Billy Graham says his favorite story is about a husband who was not very attentive to his wife. Mother’s Day rolled around. He started feeling guilty. The guy usually never bought her anything. After all, he argued, “She’s not my mother!” Bad reasoning! This particular year he decided to make Mother’s Day different. On his way home from work he bought a box of candy and some flowers to surprise her.
He arrives at home, walks up to the door and rings the doorbell. She opens it. He stands there, candy in one hand, flowers in the other, crooning, "I love you truly, truly, Dear." Instantly she starts crying. It’s not tears of joy, but deep heartbreaking sobs. "Oh, Harry!” she cries, “This is the worst day of my life! The dishwasher quit. The toilet backed up. The kids have been fighting all day. The house is a wreck. And now you come home drunk!"
Moms have to be tough! As we all know, it’s a good thing, a very good thing, that God designed women to be mothers.

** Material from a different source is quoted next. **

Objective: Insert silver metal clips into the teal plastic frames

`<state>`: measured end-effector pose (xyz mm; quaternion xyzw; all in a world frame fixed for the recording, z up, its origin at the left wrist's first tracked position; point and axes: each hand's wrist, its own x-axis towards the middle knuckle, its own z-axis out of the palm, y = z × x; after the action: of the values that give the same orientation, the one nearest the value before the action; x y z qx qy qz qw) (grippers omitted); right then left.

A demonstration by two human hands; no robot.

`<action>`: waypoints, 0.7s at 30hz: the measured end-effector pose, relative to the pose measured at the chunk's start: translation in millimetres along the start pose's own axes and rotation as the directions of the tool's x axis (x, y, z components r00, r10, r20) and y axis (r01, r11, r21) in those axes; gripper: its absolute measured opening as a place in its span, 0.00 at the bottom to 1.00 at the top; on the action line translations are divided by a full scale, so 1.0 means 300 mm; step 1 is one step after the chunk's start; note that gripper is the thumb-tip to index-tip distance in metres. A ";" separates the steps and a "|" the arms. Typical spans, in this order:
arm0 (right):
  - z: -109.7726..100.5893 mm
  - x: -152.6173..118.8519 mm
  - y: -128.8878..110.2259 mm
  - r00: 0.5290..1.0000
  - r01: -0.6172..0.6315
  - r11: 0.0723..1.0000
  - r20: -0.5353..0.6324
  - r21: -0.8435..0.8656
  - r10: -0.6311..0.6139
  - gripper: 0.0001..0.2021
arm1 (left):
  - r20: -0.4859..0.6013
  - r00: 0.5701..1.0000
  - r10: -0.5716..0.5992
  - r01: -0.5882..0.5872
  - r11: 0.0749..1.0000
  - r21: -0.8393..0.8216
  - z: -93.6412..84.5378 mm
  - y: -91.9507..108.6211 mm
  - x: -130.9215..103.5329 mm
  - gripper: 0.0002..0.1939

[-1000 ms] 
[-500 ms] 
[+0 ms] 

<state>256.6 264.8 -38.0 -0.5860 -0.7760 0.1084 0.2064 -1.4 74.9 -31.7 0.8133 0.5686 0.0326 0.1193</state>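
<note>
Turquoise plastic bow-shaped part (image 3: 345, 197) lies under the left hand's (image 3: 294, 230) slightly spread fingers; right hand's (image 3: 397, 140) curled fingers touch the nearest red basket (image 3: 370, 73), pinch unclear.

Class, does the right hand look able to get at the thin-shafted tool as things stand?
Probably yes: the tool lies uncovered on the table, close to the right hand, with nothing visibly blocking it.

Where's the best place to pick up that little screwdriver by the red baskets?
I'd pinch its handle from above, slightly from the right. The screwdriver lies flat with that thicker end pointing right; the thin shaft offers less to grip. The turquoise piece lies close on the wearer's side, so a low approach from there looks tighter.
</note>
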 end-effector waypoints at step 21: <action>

If men had been given the task, life wouldn’t be a pretty picture!
Our text offers an insight into the wide-range of responsibilities that a mom shoulders. Moms often cringe when they hear Proverbs 31 is going to be read on Mother’s Day. Who can live up to that laundry list of responsibilities? Some suggest that it had to be a man who wrote this chapter. I can understand the sentiment. The list does seem overwhelming. Let me suggest another way to read it.
Proverbs 31:10-31 is an acrostic. The twenty-two verses correspond to the twenty-two letters of the Hebrew alphabet. In the original language, each of the twenty-two verses begins with a different letter of the alphabet. This was a common from of Hebrew wisdom poetry (cf. Psalm 119 which twenty-two stanzas of eight verses each. Each stanza begins with a successive letter of the alphabet). The form illustrated the truth. In this case, the writer was describing his wife’s contributions to his life from A-Z. This was the whole picture. I don’t think he intended it as a to-do list for women. Instead, it is a poetic tribute of a grateful husband who recognizes the contribution his wife and the mother of his children makes to his life. He couldn’t get by without her and he knows it!
Times haven’t changed that much. Today’s mothers carry a load that most of our grandmothers wouldn’t have believed possible.
Today’s mother does not have an easy task. Most of you have modern conveniences that your grandmothers never dreamed of. But along with the micro-wave, the dishwasher, frost free refrigerators, self-cleaning ovens
and no iron clothes come a host of responsibilities that make today’s moms busier and more stressed than any other time in history. Today, many a mom is expected not to cook the bacon; she helps bring it home as well. Even though she may work forty hours plus, she is still expected to be the main housekeeper. Most moms keep the house, cook the meals, wash the clothes, and take care of the children. Even if she has a husband willing to help with such tasks seldom is it an even split. Motherhood isn’t easy!
I know from personal experience that my mom never had it easy. She passed away in 1997. She worked hard all her life. She worked right along side my dad on the family farm. When her kids were school age, she took a job in town. She worked in a department store for several years then moved to a factory job. She worked on an assembly line making vacuum sweepers for over twenty years until she finally retired. Even when she worked outside the home, she still had the responsibilities of a homemaker and wife. For several years before my dad quit farming and they moved to town, she did triple duty—job, home, and farm. It wasn’t easy.
Many of you know what that’s like. Like the woman in Proverbs 31, your worth is greater than rubies. You deserve the praise and honor of your husband and children.
Husbands how much is the mother of your children worth? Can you afford her? Children, if you suddenly had to pay your mom for all that she had done for you, what would the price be? Grown ups, what’s the bill? How indebted are you to the woman who raised you and sent you on your way?